If the new control point is to have separate standard I/O
switches, they are created and attached in the new control point
before the initial procedure is invoked.
________________________________________
Entry: cpm_$destroy
This entrypoint destroys the specified control point.
USAGE
dcl cpm_$destroy entry (bit (36) aligned,
fixed binary (35));
call cpm_$destroy (control_point_id, code);
ARGUMENTS
control_point_id (Input)
is the unique ID of the control point to be destroyed.
code (Output)
is a standard system status code.
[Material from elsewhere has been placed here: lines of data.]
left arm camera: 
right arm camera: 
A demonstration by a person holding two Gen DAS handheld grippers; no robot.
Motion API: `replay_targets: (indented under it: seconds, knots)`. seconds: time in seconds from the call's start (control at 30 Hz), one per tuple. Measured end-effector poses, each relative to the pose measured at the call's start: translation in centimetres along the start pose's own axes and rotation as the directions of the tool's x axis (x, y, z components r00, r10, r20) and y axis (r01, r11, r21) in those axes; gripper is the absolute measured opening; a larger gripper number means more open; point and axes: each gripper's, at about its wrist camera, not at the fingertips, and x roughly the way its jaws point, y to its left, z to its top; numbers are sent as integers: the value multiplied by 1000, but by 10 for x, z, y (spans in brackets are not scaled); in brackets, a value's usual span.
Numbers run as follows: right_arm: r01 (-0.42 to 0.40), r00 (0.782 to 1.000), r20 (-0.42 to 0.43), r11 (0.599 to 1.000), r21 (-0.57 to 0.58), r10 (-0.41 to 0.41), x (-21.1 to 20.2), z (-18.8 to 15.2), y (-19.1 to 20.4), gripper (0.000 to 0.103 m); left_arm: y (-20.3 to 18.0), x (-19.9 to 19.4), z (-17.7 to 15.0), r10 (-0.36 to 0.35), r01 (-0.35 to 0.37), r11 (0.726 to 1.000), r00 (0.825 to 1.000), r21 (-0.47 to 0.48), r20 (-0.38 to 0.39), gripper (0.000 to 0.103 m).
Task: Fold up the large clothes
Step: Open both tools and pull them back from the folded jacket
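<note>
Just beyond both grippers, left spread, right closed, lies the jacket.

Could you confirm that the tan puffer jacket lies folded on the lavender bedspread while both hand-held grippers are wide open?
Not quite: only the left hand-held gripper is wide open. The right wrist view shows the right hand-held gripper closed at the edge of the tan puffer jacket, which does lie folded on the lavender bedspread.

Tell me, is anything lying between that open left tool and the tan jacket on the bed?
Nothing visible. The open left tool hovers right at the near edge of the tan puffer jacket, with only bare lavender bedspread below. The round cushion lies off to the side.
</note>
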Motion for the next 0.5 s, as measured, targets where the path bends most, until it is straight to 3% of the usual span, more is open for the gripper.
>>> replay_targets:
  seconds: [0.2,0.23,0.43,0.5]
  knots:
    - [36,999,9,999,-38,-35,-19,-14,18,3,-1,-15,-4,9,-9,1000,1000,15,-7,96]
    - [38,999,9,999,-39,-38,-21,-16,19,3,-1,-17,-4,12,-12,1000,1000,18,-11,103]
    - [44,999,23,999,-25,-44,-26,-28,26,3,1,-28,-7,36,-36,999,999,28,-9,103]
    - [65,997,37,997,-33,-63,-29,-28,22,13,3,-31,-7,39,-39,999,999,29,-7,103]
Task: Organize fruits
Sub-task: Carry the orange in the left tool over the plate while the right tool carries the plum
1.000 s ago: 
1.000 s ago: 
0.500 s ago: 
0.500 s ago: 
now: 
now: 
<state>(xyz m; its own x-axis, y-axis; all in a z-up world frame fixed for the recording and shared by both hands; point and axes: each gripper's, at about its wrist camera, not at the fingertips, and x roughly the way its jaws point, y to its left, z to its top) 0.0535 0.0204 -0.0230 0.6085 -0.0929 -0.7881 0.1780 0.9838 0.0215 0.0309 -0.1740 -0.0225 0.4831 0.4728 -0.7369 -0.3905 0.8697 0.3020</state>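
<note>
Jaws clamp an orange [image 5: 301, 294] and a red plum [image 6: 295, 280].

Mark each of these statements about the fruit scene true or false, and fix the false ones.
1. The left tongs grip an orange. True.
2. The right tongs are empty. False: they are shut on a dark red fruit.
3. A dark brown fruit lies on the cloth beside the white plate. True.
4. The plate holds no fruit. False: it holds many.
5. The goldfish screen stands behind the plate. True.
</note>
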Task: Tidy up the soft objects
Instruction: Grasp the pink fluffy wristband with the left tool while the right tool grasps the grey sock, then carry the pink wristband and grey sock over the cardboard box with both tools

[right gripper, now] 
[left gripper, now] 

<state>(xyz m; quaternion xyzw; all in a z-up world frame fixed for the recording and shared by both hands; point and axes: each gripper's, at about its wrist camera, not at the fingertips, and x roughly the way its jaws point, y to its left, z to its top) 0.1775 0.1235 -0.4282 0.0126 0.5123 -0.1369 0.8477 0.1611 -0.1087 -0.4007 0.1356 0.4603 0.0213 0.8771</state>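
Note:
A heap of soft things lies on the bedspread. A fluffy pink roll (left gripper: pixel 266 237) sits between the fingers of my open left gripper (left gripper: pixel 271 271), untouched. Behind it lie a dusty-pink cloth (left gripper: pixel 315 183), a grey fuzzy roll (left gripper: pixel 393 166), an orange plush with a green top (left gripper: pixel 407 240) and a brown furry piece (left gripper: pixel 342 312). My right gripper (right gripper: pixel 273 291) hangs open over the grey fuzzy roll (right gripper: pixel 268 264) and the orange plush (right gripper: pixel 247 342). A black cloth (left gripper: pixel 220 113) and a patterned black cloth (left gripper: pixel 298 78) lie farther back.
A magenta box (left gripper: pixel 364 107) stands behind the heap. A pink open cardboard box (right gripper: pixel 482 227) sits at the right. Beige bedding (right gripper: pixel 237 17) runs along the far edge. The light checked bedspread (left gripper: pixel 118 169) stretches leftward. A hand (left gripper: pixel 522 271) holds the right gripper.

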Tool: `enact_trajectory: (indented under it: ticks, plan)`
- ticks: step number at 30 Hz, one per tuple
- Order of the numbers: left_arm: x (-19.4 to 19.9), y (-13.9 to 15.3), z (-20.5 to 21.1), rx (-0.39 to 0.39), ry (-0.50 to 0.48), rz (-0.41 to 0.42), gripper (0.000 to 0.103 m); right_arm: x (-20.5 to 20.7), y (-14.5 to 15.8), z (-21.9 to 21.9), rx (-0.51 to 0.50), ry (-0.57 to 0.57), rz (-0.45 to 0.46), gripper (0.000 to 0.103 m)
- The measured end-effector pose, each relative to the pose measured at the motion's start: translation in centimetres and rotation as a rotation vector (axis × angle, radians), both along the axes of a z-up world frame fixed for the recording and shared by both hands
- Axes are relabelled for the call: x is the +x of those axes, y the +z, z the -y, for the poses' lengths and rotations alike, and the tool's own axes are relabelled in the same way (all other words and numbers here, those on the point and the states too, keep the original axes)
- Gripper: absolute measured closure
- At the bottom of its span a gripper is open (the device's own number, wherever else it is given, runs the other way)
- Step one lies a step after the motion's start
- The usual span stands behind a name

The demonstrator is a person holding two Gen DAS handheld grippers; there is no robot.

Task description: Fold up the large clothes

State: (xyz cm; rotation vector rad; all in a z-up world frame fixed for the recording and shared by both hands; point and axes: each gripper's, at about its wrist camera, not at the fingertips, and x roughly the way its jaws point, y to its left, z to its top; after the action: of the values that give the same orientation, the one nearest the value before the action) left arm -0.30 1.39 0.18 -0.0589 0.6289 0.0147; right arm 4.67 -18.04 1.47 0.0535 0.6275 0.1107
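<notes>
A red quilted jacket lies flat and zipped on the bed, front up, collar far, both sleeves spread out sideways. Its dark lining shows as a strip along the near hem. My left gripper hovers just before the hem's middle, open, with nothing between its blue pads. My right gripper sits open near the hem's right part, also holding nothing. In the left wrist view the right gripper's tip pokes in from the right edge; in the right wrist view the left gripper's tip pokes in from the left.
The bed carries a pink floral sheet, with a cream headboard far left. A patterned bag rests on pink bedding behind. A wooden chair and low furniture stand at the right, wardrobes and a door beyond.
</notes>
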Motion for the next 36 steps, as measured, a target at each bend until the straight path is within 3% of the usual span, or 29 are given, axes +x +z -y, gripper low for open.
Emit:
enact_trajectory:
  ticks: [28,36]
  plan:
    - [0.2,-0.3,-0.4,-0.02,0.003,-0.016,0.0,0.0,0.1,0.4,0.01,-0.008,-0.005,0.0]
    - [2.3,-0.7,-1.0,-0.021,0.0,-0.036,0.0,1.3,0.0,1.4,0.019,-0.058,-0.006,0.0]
Amongst the possible
returned codes, the following codes have special
significance to this entry:
cpm_et_$cant_destroy_root
The ID supplied above is that of the root
control point which can never be destroyed.
cpm_et_$control_point_not_found
The ID supplied above does not identify an
active control point.
MTB-753, Revision 2 Control Point Management MTB-753, Revision 2
____ ____
cpm_ cpm_
____ ____
NOTES
When a control point is destroyed, the cleanup handlers of
all entrypoints still active in the control point are run, the
control point's standard I/O switches are detached, and the
storage used by its stack is released.
________________________________________
Entry: cpm_$generate_call
This entrypoint runs the specified entrypoint immediately in
the requested control point.
USAGE
dcl cpm_$generate_call entry (bit (36) aligned,
entry (pointer), pointer, fixed binary (35));
call cpm_$generate_call (control_point_id, userproc,
userproc_info_ptr, code);
ARGUMENTS
control_point_id (Input)
is the unique ID of the control point in which the
entrypoint is to be run.
userproc (Input)
is the entrypoint to be run.
userproc_info_ptr (Input)
is a pointer which is supplied as the argument to the
above entrypoint.
code (Output)
is a standard system status code. Amongst the possible
returned codes, the following codes have special
significance to this entry:
cpm_et_$control_point_not_found
The ID supplied above does not identify an
active control point.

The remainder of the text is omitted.